Where the listing below has a line with "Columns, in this", write out exactly that line and every line after it, stopping after the line with "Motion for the".

__________

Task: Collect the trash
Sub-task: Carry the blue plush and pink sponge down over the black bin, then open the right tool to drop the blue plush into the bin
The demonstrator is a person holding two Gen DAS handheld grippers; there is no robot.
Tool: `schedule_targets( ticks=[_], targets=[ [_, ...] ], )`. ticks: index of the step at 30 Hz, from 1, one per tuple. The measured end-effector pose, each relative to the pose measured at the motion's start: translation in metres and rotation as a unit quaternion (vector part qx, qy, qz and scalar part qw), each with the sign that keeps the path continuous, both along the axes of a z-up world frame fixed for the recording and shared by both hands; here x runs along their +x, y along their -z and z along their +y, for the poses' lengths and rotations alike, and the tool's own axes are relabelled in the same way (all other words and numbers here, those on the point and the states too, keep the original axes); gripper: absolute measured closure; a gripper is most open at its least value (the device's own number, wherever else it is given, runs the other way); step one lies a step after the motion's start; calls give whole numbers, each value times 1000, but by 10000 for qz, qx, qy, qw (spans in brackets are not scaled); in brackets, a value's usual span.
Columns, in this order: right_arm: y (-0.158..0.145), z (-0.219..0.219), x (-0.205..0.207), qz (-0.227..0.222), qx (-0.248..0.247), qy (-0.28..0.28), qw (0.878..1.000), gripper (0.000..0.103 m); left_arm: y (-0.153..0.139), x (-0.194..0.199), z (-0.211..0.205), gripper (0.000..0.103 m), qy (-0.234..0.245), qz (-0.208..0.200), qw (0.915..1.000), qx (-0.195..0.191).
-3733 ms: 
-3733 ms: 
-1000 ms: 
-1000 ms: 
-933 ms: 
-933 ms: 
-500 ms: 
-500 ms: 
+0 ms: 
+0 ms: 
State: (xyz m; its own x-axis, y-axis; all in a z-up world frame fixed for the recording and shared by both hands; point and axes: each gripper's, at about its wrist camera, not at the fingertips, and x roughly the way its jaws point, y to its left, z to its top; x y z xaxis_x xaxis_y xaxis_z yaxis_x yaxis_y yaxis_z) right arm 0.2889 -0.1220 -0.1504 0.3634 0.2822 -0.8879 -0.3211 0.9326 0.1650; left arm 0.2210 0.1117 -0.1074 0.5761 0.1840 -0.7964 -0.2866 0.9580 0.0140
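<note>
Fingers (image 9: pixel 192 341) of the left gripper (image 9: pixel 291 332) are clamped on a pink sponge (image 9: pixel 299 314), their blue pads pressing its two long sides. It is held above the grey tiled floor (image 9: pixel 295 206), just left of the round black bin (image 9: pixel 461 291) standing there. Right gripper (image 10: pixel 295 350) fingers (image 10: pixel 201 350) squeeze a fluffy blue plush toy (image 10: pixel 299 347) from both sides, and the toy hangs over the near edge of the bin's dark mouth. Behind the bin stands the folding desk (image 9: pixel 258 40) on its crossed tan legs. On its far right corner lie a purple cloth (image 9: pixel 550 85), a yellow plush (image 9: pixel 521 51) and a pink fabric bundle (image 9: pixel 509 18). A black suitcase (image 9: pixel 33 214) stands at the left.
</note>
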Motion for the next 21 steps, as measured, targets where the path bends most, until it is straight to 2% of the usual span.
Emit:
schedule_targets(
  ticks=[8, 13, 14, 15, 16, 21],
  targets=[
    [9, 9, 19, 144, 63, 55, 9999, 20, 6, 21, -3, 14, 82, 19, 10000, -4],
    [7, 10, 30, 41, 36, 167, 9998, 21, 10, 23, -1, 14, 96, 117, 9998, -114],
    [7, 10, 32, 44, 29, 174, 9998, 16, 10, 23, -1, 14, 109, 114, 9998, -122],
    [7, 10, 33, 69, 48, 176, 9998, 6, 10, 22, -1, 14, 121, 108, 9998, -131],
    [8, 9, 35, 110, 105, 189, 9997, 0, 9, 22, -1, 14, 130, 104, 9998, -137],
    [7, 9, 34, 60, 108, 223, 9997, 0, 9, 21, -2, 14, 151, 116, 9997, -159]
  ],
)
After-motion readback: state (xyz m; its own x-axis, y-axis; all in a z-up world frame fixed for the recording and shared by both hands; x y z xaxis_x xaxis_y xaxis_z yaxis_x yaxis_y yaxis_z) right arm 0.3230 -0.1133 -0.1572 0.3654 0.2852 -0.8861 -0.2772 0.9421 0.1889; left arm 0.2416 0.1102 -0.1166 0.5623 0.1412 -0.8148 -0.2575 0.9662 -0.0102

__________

Written reply -
Columns, in this order: right_arm: y (-0.158..0.145), z (-0.219..0.219), x (-0.205..0.207), qz (-0.227..0.222), qx (-0.248..0.247), qy (-0.28..0.28), qw (0.878..1.000), gripper (0.000..0.103 m); left_arm: y (-0.153..0.139), x (-0.194..0.199), z (-0.211..0.205), gripper (0.000..0.103 m), qy (-0.234..0.245), qz (-0.208..0.200), qw (0.915..1.000), qx (-0.195..0.191).
-3733 ms: 
-3733 ms: 
-1000 ms: 
-1000 ms: 
-933 ms: 
-933 ms: 
-500 ms: 
-500 ms: 
+0 ms: 
+0 ms: 
State: (xyz m; its own x-axis, y-axis; all in a z-up world frame fixed for the recording and shared by both hands; point and axes: each gripper's, at about its wrist camera, not at the fingertips, and x roughly the way its jaws point, y to its left, z to its top; x y z xaxis_x xaxis_y xaxis_z yaxis_x yaxis_y yaxis_z) right arm 0.2889 -0.1220 -0.1504 0.3634 0.2822 -0.8879 -0.3211 0.9326 0.1650; left arm 0.2210 0.1117 -0.1074 0.5761 0.1840 -0.7964 -0.2866 0.9580 0.0140
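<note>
Fingers (image 9: pixel 192 341) of the left gripper (image 9: pixel 291 332) are clamped on a pink sponge (image 9: pixel 299 314), their blue pads pressing its two long sides. It is held above the grey tiled floor (image 9: pixel 295 206), just left of the round black bin (image 9: pixel 461 291) standing there. Right gripper (image 10: pixel 295 350) fingers (image 10: pixel 201 350) squeeze a fluffy blue plush toy (image 10: pixel 299 347) from both sides, and the toy hangs over the near edge of the bin's dark mouth. Behind the bin stands the folding desk (image 9: pixel 258 40) on its crossed tan legs. On its far right corner lie a purple cloth (image 9: pixel 550 85), a yellow plush (image 9: pixel 521 51) and a pink fabric bundle (image 9: pixel 509 18). A black suitcase (image 9: pixel 33 214) stands at the left.
</note>
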Motion for the next 21 steps, as measured, targets where the path bends most, until it is straight to 2% of the usual span.

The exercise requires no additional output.